■ What you will do
The word "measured" may appear in some lines of the data; copy every such line.
■ ■ ■ ■ ■
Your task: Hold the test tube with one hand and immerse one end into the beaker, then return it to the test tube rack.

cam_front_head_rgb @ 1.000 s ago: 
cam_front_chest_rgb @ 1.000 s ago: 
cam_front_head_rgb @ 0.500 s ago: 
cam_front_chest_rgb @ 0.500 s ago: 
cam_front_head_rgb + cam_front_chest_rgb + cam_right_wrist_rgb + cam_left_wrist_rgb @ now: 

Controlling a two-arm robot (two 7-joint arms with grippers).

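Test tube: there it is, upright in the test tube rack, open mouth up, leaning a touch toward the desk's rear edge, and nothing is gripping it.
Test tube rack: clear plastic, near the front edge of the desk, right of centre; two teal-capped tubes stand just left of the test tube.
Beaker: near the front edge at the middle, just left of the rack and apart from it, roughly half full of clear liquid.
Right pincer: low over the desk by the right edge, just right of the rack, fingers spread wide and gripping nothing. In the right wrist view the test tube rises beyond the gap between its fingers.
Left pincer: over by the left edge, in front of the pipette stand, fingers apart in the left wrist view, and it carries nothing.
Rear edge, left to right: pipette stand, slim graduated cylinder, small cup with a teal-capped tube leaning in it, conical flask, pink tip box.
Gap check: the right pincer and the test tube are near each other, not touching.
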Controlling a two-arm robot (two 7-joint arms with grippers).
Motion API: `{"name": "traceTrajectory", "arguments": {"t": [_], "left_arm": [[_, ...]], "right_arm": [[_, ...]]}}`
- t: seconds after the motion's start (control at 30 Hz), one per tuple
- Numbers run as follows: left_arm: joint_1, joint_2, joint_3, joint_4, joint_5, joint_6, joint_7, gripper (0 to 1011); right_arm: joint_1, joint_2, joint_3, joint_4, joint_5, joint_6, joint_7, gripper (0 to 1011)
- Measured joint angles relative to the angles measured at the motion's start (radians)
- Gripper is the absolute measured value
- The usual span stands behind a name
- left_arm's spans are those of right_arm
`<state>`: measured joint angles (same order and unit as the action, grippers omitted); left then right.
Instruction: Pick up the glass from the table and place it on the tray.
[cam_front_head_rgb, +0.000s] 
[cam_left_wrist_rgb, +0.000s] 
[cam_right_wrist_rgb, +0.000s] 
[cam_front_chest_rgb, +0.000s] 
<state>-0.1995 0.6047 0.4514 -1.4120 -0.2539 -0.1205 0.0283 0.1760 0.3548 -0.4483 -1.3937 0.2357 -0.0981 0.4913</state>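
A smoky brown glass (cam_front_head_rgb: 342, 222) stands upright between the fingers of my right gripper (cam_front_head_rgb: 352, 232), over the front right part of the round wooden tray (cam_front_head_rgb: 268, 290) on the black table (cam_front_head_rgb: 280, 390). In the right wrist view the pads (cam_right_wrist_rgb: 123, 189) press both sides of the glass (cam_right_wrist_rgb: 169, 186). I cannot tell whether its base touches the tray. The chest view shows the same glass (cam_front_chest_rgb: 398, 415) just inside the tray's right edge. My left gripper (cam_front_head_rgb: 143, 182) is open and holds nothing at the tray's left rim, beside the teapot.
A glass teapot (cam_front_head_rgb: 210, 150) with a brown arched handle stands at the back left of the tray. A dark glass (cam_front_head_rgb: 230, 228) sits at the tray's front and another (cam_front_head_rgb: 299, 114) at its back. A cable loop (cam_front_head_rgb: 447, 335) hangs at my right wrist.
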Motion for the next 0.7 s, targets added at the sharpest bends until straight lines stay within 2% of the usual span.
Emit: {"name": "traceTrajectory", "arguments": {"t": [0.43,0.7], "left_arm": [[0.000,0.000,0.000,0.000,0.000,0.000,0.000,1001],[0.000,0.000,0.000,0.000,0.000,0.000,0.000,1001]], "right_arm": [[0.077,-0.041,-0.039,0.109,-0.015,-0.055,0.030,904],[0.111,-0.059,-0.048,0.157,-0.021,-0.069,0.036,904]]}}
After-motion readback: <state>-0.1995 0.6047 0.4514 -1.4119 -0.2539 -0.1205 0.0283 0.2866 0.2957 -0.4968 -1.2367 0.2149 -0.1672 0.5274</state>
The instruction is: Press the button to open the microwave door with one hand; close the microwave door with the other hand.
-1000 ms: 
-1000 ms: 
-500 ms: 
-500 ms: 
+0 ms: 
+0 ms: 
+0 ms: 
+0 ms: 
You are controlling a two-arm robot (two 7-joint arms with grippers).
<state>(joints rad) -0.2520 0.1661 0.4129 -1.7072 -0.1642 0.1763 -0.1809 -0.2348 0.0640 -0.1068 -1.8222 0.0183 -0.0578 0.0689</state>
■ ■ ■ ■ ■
■ Your response
- Measured joint angles relative to the angles measured at the motion's start (radians)
- Gripper is the absolute measured value
`<state>`: measured joint angles (same order and unit as the action, grippers omitted); left then right.

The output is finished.